Hiçbirimizin bir diğerimize zerre kadar üstünlüğümüz ve ayrıcalığımız yoktur. Olmaz ve asla olamaz. Ama bugüne kadar ve halen oluyor, buna ne dersiniz diyenlere, kusuru karşındakinde değil, sen kendinde ara deriz.
Çükü akıl izan sahibi insan hatayı bir yapar, iki yapar, haydi olmaz ve olmamalı ama üç kez yapar! Biz ne 3’ü,ne 5’i nede 105 kez değil, ne yazık ki ülkemiz kurulduğu günden buyana hata yapıyoruz. Toplum kendisinin ve ülkenin idareciliğine soyunanların yalanlarını yanlışlarını ve çevirdikleri entrikalarını yine kendilerinin yaptıkları ve yapacakları hatalar ve yanlışlarını görerek öğrenecektir. Görülen o ki öğreniyorlar. Çünkü herkes işinin ve aşının hizmetkârıdır ve kölesidir anlayışı toplumun belli bir kesimi tarafından yavaş yavaş benimsenmeye başlandı.
Bu toplumumuz adına çok önemli bir gelişme ve değişmedir. Hiçbir seçilmiş ve atanmış hatta sivil toplum kuruluşu ya da toplum önderi insanları geçmişten gelen alışanlıklar nedeniyle yalandan yere dışlayamayacak. Çünkü insanların büyük çoğunluğu artık seçilmiş ve atanmışların devlet adına kendilerine hizmet etmek için görev aldıklarını ve kendileri adına bizlerin hizmetkârı ve kölesi olduklarını biliyor. İşte bu yüzden diyoruz ki herkes kendisi ve kendi güvenli geleceği adına Türk Milletinin ve devletinin hizmetkârı değil kölesi olmak zorunda. Ama bugüne kadar elinden ekmek yedikleri ve her türlü nimetlerinden azami ölçüde faydalandıkları gibi bir avuç yandaşlarına ballı börek yedirdikleri millete ve devlete kölelik, hizmetkârlık efendilik edeceklerine efelik ettiler.

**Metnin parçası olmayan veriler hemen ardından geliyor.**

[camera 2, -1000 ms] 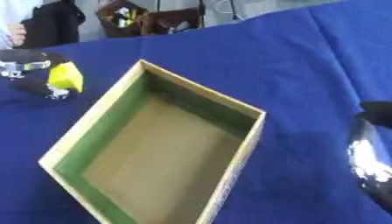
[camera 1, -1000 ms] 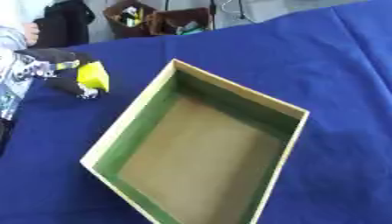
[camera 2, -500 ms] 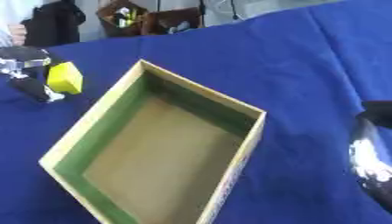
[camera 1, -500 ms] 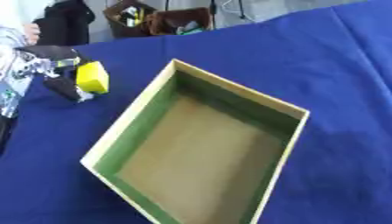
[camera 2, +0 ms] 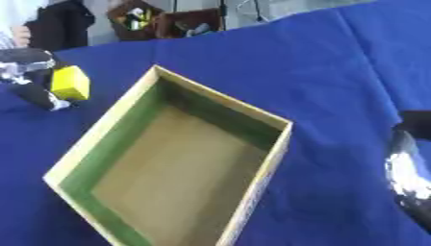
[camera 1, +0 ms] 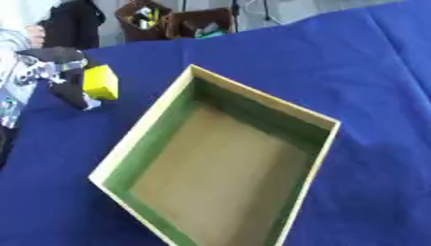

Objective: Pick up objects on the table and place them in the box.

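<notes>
Left eye view first: the black and silver left hand (camera 1: pixel 52 72) comes in from the left edge with its fingers (camera 1: pixel 74 93) curled round a small bright yellow block (camera 1: pixel 100 82), pinching it from behind and below. The block sits just outside the left wall of the open, shallow cardboard box with green inner walls (camera 1: pixel 150 129), near its far corner, above the blue cloth-covered table (camera 1: pixel 362 72). From here I can't say for sure whether the block is clear of the cloth or touching it. It looks rigid and light, with flat, smooth faces and crisp edges, so I'd judge it won't squash, though a smooth face could slide; opposite flat faces are the sensible place to hold, and that seems roughly where the hand has it. The box floor shows bare brown card, nothing inside. The near wall of the box stands between block and floor, so the block has to go over that rim.

Right eye view now: same hand, same block, same gap to the box. At the right edge a dark, shiny rounded part of the right arm (camera 2: pixel 410 173) shows, well away from the box; its hand is not visible. Along the far edge, beyond the table, sit a dark chair and brown crates with clutter (camera 2: pixel 160 21), far from the work and no obstacle.
</notes>
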Tool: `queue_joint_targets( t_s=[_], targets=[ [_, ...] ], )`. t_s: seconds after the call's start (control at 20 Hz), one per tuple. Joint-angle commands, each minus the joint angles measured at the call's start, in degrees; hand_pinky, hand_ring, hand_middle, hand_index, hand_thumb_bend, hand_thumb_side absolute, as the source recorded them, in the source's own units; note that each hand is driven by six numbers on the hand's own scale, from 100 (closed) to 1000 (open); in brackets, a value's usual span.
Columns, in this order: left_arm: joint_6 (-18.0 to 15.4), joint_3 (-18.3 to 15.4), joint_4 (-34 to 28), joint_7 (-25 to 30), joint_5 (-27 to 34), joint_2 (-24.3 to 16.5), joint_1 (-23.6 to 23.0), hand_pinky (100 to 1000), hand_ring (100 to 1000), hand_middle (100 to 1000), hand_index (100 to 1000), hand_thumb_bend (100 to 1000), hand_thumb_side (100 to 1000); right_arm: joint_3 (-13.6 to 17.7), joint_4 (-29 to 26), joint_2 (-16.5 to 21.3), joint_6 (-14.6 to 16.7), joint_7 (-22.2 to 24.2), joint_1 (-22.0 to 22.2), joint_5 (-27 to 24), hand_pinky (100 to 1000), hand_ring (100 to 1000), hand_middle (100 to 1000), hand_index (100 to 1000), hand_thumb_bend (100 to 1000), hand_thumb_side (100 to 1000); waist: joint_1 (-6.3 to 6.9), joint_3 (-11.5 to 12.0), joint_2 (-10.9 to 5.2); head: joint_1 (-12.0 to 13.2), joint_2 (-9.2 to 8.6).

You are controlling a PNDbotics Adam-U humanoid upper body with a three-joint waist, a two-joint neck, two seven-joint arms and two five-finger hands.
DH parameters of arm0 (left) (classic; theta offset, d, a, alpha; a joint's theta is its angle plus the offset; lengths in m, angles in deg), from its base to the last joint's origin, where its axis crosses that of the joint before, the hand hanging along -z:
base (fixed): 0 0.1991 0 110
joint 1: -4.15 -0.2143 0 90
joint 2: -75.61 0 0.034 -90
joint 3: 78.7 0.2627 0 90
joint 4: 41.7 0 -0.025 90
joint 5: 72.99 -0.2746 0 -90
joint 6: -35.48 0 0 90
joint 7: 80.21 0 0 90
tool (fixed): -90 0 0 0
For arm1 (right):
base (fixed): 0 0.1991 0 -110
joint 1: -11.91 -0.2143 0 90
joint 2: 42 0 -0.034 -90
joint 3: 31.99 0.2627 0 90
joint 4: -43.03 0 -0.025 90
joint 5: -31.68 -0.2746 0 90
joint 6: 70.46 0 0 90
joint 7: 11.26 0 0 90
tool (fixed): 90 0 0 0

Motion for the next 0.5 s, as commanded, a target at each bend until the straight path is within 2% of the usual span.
queue_joint_targets(
  t_s=[0.05, 0.15, 0.45, 0.5],
  targets=[
    [0.4, 0.5, -0.1, -0.5, 1.1, -1.5, 0.7, 264, 404, 512, 691, 100, 541, 0.1, 0.9, 0.4, -0.2, 0.0, 0.4, 0.6, 729, 650, 574, 728, 100, 421, 0.11, 0.2, -1.00, 0.3, 0.15],
    [0.7, 0.5, 0.1, -0.4, 1.8, -1.5, 0.6, 237, 386, 494, 670, 100, 566, 0.1, 0.9, 0.4, -0.3, 0.1, 0.4, 0.6, 730, 650, 574, 729, 100, 421, 0.07, 0.3, -1.23, 0.3, 0.38],
    [1.1, 0.7, -0.5, -1.3, 3.0, -1.6, 0.7, 220, 374, 484, 659, 100, 520, 0.2, 0.9, 0.2, -0.6, 0.2, 0.8, 0.3, 730, 650, 574, 729, 100, 420, -0.02, 0.9, -2.30, 0.3, 1.06],
    [1.2, 0.7, -0.5, -1.5, 3.2, -1.6, 0.7, 155, 339, 459, 635, 100, 488, 0.3, 0.9, 0.1, -0.6, 0.1, 0.8, 0.2, 730, 650, 574, 729, 100, 420, -0.05, 1.0, -2.52, 0.3, 1.16]
  ],
)
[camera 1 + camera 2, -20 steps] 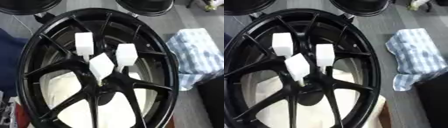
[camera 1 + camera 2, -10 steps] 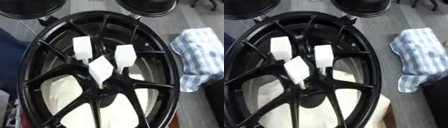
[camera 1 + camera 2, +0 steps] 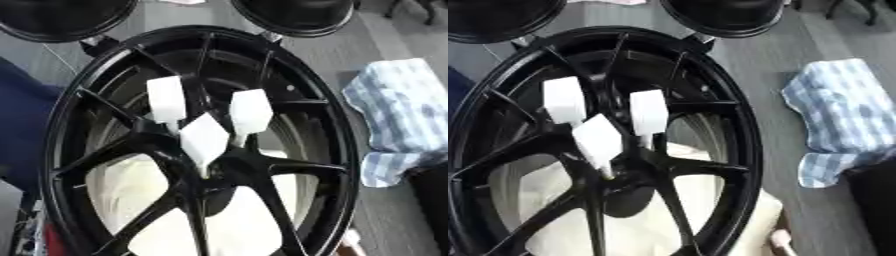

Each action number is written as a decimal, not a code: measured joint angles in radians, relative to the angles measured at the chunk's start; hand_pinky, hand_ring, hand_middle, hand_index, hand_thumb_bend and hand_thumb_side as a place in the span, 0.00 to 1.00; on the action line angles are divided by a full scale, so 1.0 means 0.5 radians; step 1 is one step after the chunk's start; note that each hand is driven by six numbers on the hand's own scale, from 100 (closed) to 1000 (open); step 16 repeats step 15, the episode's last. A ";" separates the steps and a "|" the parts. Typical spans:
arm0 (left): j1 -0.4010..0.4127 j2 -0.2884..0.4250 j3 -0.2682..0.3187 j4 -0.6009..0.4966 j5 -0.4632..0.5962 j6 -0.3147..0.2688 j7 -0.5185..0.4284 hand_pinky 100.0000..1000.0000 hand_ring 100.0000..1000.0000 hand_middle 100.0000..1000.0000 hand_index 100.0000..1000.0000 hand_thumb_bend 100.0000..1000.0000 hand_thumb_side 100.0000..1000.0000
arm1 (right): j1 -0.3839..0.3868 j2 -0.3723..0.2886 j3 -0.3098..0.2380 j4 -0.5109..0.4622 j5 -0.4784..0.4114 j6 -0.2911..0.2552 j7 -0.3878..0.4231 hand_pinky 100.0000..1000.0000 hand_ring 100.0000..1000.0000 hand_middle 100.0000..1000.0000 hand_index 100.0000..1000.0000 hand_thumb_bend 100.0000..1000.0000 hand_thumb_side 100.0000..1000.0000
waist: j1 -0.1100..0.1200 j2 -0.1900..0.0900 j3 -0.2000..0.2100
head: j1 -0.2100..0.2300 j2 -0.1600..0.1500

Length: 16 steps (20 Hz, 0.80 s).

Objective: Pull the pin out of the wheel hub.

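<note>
Three white-headed pins (image 3: 204,139) are seen standing in the centre of a black spoked wheel (image 3: 337,125). A checked cloth (image 3: 842,117) lies beside its right rim. No hand is in view.

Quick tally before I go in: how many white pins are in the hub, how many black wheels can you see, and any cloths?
White pins: 3
Black wheels: 3, the near wheel and two partly in view at the top
Checked cloths: 1
Total: 7
No robot hand is in view.
</note>
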 measured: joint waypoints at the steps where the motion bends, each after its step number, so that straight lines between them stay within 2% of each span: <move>1: -0.001 0.000 0.000 0.000 0.001 0.001 -0.002 0.83 0.60 0.61 0.72 0.00 0.76 | -0.008 0.001 0.018 -0.048 -0.012 -0.009 -0.029 0.84 0.73 0.69 0.59 0.19 0.26 | 0.001 0.000 0.002 | -0.001 0.000; 7: -0.004 0.000 -0.011 0.000 0.014 0.005 -0.017 0.83 0.60 0.61 0.72 0.00 0.76 | -0.051 0.005 0.154 -0.335 -0.075 -0.004 -0.134 0.83 0.68 0.63 0.54 0.12 0.25 | 0.001 0.000 0.013 | -0.011 0.000; 11: -0.014 0.000 -0.017 0.000 0.020 0.005 -0.026 0.83 0.60 0.61 0.72 0.00 0.76 | -0.159 0.020 0.254 -0.506 -0.124 0.037 -0.132 0.83 0.67 0.62 0.52 0.09 0.25 | 0.008 0.000 0.023 | -0.020 -0.002; 16: -0.018 0.000 -0.025 0.000 0.028 0.002 -0.039 0.83 0.59 0.61 0.72 0.00 0.75 | -0.248 0.055 0.321 -0.571 -0.166 0.102 -0.095 0.83 0.67 0.62 0.52 0.08 0.26 | 0.010 0.000 0.030 | -0.020 -0.015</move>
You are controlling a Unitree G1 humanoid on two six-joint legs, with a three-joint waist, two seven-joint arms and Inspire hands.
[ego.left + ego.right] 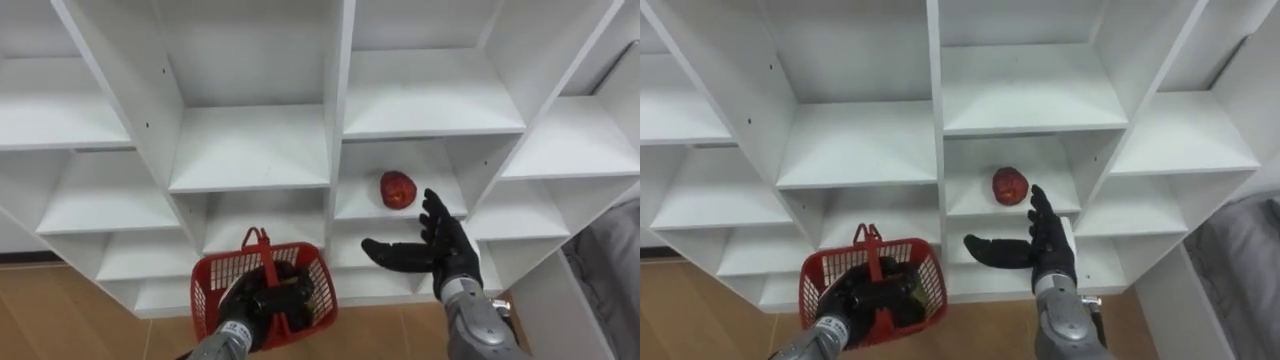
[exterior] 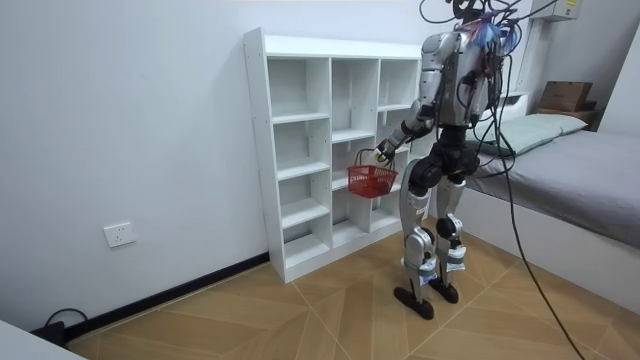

Ve halende efelik etmeye devam ediyorlar.
Başta devletimizin ve milletimizin Cumhurbaşkanı olmak üzere Türkiye Cumhuriyeti Devleti adına aziz Türk milletine hizmet etmek için yola çıkarak, aziz milletin çoğunluğunun oyu ile seçilerek iktidar olmuş, yine aziz milletin tek tek sandığa attığı namus olarak addettiğimiz oylarıyla iktidarı millet ve devlet adına denetleyerek doğrularında tebrik, yanlışlarında tenkit ederek taraftarlarının verdiği oyun hakkını vermek suretiyle oy potansiyelini yükseltmeleri için muhalefet görevi verdiği bütün partiler, gerek yeni kurulmuş, gerekse eski kurulmuş olmalarına rağmen bir önceki yerel ve genel seçimlerde oyların artırmış ya da düşürmüş olsalar dahi kuruluş amaçları doğrultusunda çalışmalarına kaldıkları yerden daha ciddi bir şekilde devam etmek mecburiyetinde olan bütün siyasi partiler, meslekleri ve meslektaşlarının hak ve menfaatlerini korumak ve kollamak gayesiyle kurulmuş bütün sivil toplum kuruluşları ile yazılı görsel ve işitsel basın kurum ve kuruluşları, memleketin esnaf ve sanatkârları cennet vatan ülke ile aziz milletin hizmetkârlığından öte kölesidir, kölesi! Kölesi olarak çalışmak zorunda olan hizmetkârıdır.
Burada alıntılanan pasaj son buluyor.